I worked hard at learning the Bible—some of it by heart. I could quote entire books of the New Testament, verse by verse, from memory. When I graduated from Moody with a diploma in Bible and Theology (at the time Moody did not offer a B.A. degree), I went off to finish my college work at Wheaton, an evangelical Christian college in Illinois (also Billy Graham's alma mater). There I learned Greek so that I could read the New Testament in its original language. From there I decided that I wanted to commit my life to studying the Greek manuscripts of the New Testament, and chose to go to Princeton Theological Seminary, a Presbyterian school whose brilliant faculty included Bruce Metzger, the greatest textual scholar in the country. At Princeton I did both a master of divinity degree—training to be a minister—and, eventually, a Ph.D. in New Testament studies.

I'm giving this brief synopsis to show that I had solid Christian credentials and knew about the Christian faith from the inside out—in the years before I lost my faith.

During my time in college and seminary I was actively involved in a number of churches. At home, in Kansas, I had left the Episcopal church because, strange as this might sound, I didn't think it was serious enough about religion (I was pretty hard-core in my evangelical phase); instead I went a couple of times a week to a Plymouth Brethren Bible Chapel (among those who really believed!). When I was away from home, living in Chicago, I served as the youth pastor of an Evangelical Covenant church. During my seminary years in New Jersey I attended a conservative Presbyterian church and then an American Baptist church. When I graduated from seminary I was asked to fill the pulpit in the Baptist church while they looked for a full-time minister. And so for a year I was pastor of the Princeton Baptist Church, preaching every Sunday morning, holding prayer groups and Bible studies, visiting the sick in the hospital, and performing the regular pastoral duties for the community.

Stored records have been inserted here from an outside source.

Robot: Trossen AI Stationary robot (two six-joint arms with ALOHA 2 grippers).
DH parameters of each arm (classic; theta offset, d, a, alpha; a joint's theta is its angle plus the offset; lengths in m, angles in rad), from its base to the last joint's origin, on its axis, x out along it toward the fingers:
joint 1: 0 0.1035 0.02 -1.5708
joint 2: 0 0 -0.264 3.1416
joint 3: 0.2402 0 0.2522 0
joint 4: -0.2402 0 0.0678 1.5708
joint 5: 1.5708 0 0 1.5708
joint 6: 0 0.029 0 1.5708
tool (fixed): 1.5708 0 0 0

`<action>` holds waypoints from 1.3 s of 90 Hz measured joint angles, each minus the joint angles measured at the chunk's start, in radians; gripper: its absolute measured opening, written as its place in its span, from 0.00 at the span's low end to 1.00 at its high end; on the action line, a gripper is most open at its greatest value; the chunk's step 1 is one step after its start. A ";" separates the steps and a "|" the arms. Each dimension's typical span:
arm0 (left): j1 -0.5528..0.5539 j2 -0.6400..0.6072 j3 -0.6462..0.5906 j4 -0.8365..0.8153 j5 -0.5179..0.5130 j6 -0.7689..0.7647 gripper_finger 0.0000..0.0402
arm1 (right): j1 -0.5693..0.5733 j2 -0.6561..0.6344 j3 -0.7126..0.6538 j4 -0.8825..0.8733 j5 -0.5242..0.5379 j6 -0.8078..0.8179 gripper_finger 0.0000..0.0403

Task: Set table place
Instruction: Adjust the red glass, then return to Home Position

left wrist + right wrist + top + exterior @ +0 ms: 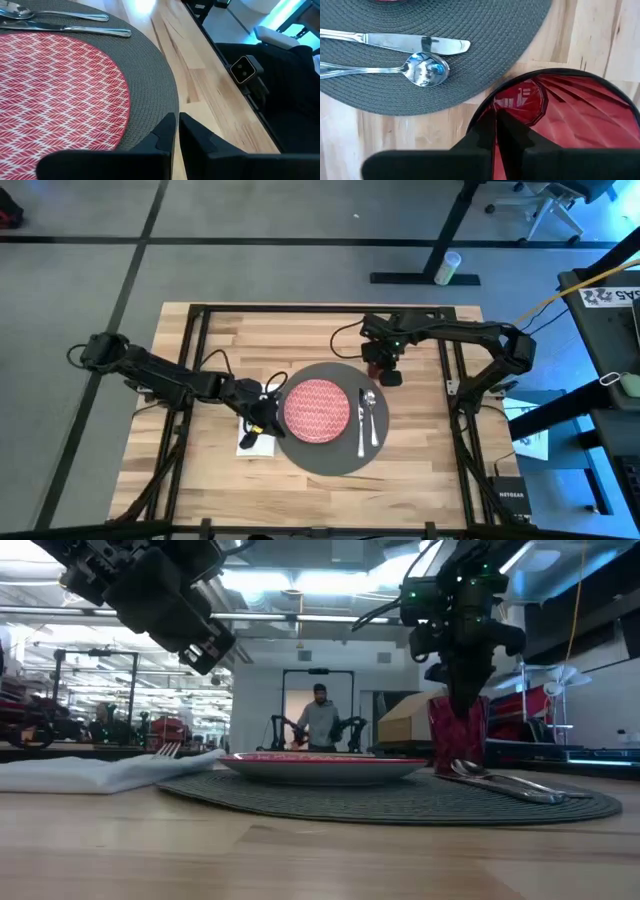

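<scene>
The setting is nearing completion: red patterned round plate [317, 409], silver knife [361, 423] and spoon [373, 416] are lying on the dark grey woven mat [330, 455]. The right gripper [385, 367], pinching the small dark red cup's [560, 125] rim, is placing it at the mat's one o'clock edge. The left gripper [268, 412], nearly closed and empty, is hovering at nine o'clock over the white napkin [90, 773] and fork [166, 750]

Around the worktop we see a grey floor [80, 280] crossed by dark lines. Beyond its far edge a black desk leg with a flat foot [425, 277] rests on the floor, a pale cylindrical container [447, 268] lying against it. An office chair base [545, 205] shows in the far corner. At table height we look into a long open room lit by bright ceiling lights [300, 582], where a person [320, 720] stands by a white wall [255, 700].
</scene>
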State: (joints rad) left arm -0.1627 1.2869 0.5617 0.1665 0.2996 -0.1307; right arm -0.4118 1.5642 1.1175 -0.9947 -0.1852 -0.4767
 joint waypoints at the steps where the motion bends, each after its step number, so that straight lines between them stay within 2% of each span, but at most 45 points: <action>1: 0.000 0.000 0.000 0.000 0.000 0.000 0.01 | 0.000 0.000 0.000 0.000 0.000 0.000 0.00; 33: 0.000 0.000 0.000 0.001 0.000 0.000 0.01 | 0.000 -0.006 0.000 -0.015 0.000 0.000 0.00; 65: 0.000 -0.022 0.000 0.000 0.000 0.004 0.01 | 0.002 -0.101 0.000 -0.019 0.000 0.002 0.00; 97: -0.007 -0.170 0.001 -0.115 0.000 0.023 0.01 | 0.146 -0.158 0.001 -0.003 0.019 0.004 0.00; 117: -0.046 -0.298 -0.035 -0.127 -0.059 0.033 0.01 | 0.272 -0.190 0.001 0.086 0.019 0.000 0.00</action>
State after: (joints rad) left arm -0.2090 0.9887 0.5269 0.0400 0.2411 -0.0973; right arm -0.1399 1.3740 1.1183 -0.9082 -0.1665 -0.4765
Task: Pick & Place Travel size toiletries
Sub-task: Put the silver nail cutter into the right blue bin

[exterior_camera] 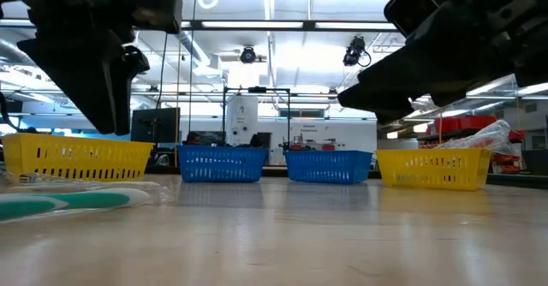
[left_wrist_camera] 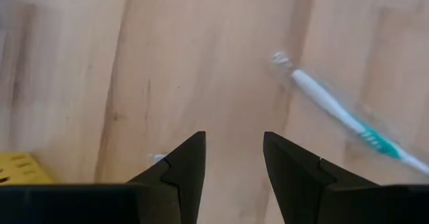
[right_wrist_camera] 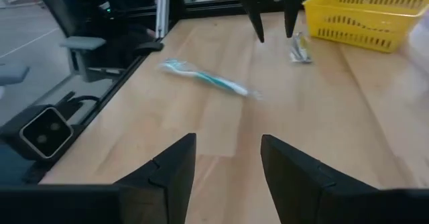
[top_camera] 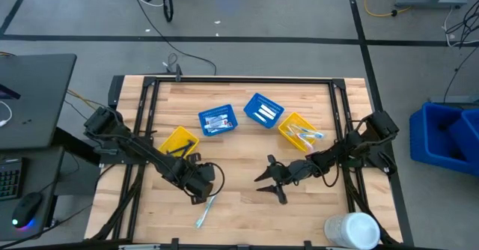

But then, for a variety of reasons that I'll mention in a moment, I started to lose my faith. I now have lost it altogether. I no longer go to church, no longer believe, no longer consider myself a Christian. The subject of this book is the reason why.




In an earlier book, Misquoting Jesus: The Story Behind Who Changed the Bible and Why, I have indicated that my strong commitment to the Bible began to wane the more I studied it. I began to realize that rather than being an inerrant revelation from God, inspired in its very words (the view I had at Moody Bible Institute), the Bible was a very human book with all the marks of having come from human hands: discrepancies, contradictions, errors, and different perspectives of different authors living at different times in different countries and writing for different reasons to different audiences with different needs. But the problems of the Bible are not what led me to leave the faith. These problems simply showed me that my evangelical beliefs about the Bible could not hold up, in my opinion, to critical scrutiny. I continued to be a Christian—a completely committed Christian—for many years after I left the evangelical fold.

Eventually, though, I felt compelled to leave Christianity altogether. I did not go easily. On the contrary, I left kicking and screaming, wanting desperately to hold on to the faith I had known since childhood and had come to know intimately from my teenaged years onward. But I came to a point where I could no longer believe. It's a very long story, but the short version is this: I realized that I could no longer reconcile the claims of faith with the facts of life. In particular, I could no longer explain how there can be a good and all-powerful God actively involved with this world, given the state of things. For many people who inhabit this planet, life is a cesspool of misery and suffering. I came to a point where I simply could not believe that there is a good and kindly disposed Ruler who is in charge of it.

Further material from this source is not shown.